TASK DIRECTIONS:
Down to the last line, the material below should be reproduced exactly.

DATA BELOW:

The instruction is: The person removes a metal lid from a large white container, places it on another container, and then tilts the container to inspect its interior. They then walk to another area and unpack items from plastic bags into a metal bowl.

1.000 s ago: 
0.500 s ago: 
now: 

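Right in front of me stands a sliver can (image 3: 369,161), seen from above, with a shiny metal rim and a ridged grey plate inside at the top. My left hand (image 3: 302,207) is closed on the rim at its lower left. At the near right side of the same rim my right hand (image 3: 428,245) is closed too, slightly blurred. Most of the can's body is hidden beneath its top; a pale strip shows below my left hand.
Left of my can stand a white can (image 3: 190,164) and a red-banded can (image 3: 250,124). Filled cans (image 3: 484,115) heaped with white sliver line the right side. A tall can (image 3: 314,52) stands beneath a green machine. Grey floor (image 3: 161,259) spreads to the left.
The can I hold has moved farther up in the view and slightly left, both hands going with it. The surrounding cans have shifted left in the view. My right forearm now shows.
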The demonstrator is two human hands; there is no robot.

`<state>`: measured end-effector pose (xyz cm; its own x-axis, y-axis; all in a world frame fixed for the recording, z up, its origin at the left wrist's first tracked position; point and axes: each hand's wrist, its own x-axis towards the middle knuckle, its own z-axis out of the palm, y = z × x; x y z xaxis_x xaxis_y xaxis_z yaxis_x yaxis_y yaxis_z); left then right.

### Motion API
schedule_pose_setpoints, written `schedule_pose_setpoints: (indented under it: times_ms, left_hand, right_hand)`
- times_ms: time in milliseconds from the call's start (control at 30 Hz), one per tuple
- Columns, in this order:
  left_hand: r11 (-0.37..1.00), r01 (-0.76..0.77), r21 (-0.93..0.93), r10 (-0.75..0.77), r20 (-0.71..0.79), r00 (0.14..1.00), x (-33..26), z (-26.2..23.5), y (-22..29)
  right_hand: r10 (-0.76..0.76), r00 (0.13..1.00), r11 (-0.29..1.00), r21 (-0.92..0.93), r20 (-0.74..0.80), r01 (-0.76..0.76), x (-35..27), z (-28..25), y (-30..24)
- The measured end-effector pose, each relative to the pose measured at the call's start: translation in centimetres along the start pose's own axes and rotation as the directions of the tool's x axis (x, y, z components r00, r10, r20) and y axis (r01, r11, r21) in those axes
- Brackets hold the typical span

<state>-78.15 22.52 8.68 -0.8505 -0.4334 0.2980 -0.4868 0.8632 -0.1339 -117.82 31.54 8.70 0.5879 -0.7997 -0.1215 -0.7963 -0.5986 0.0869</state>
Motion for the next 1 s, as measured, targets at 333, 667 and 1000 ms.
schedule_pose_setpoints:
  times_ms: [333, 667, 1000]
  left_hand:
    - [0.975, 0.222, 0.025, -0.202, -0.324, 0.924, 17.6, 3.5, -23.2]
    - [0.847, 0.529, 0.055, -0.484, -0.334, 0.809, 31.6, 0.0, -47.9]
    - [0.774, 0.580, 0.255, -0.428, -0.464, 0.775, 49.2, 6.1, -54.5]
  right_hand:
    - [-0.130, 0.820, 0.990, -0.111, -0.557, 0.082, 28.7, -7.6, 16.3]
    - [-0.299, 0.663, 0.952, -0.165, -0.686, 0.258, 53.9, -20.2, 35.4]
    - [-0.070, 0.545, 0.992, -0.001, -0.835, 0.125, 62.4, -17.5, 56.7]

RESPONSE:
The instruction is: The person removes a metal lid from a large white container, places it on another container, and then tilts the container to inspect its interior. They then walk to another area and unpack items from plastic bags into a metal bowl.

1.000 s ago: 
0.500 s ago: 
now: 

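Right in front of me stands a sliver can (image 3: 369,161), seen from above, with a shiny metal rim and a ridged grey plate inside at the top. My left hand (image 3: 302,207) is closed on the rim at its lower left. At the near right side of the same rim my right hand (image 3: 428,245) is closed too, slightly blurred. Most of the can's body is hidden beneath its top; a pale strip shows below my left hand.
Left of my can stand a white can (image 3: 190,164) and a red-banded can (image 3: 250,124). Filled cans (image 3: 484,115) heaped with white sliver line the right side. A tall can (image 3: 314,52) stands beneath a green machine. Grey floor (image 3: 161,259) spreads to the left.
The can I hold has moved farther up in the view and slightly left, both hands going with it. The surrounding cans have shifted left in the view. My right forearm now shows.
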The demonstrator is two human hands; there is no robot.

`<state>`: measured end-effector pose (xyz cm; its own x-axis, y-axis; all in a world frame fixed for the recording, z up, its origin at the left wrist's first tracked position; point and axes: each hand's wrist, its own x-axis towards the middle knuckle, its own z-axis out of the palm, y = z × x; x y z xaxis_x xaxis_y xaxis_z yaxis_x yaxis_y yaxis_z); left then right.

### Motion API
schedule_pose_setpoints, written `schedule_pose_setpoints: (indented under it: times_ms, left_hand, right_hand)`
- times_ms: time in milliseconds from the call's start (control at 30 Hz), one per tuple
- Columns, in this order:
  left_hand: r11 (-0.37..1.00), r01 (-0.76..0.77), r21 (-0.93..0.93), r10 (-0.75..0.77), r20 (-0.71..0.79), r00 (0.14..1.00), x (-33..26), z (-26.2..23.5), y (-22..29)
  right_hand: r10 (-0.76..0.76), r00 (0.13..1.00), r11 (-0.29..1.00), r21 (-0.92..0.93), r20 (-0.74..0.80), r01 (-0.76..0.76), x (-35..27), z (-28..25), y (-30..24)
- The measured end-effector pose, each relative to the pose measured at the call's start: translation in centimetres along the start pose's own axes and rotation as the directions of the tool's x axis (x, y, z components r00, r10, r20) and y axis (r01, r11, r21) in those axes
- Brackets hold the typical span

<state>-78.15 22.52 8.68 -0.8505 -0.4334 0.2980 -0.4868 0.8632 -0.1339 -117.82 31.54 8.70 0.5879 -0.7997 -0.1215 -0.7963 -0.5986 0.0869</state>
Motion for the next 1 s, as measured, targets at 333, 667 and 1000 ms.
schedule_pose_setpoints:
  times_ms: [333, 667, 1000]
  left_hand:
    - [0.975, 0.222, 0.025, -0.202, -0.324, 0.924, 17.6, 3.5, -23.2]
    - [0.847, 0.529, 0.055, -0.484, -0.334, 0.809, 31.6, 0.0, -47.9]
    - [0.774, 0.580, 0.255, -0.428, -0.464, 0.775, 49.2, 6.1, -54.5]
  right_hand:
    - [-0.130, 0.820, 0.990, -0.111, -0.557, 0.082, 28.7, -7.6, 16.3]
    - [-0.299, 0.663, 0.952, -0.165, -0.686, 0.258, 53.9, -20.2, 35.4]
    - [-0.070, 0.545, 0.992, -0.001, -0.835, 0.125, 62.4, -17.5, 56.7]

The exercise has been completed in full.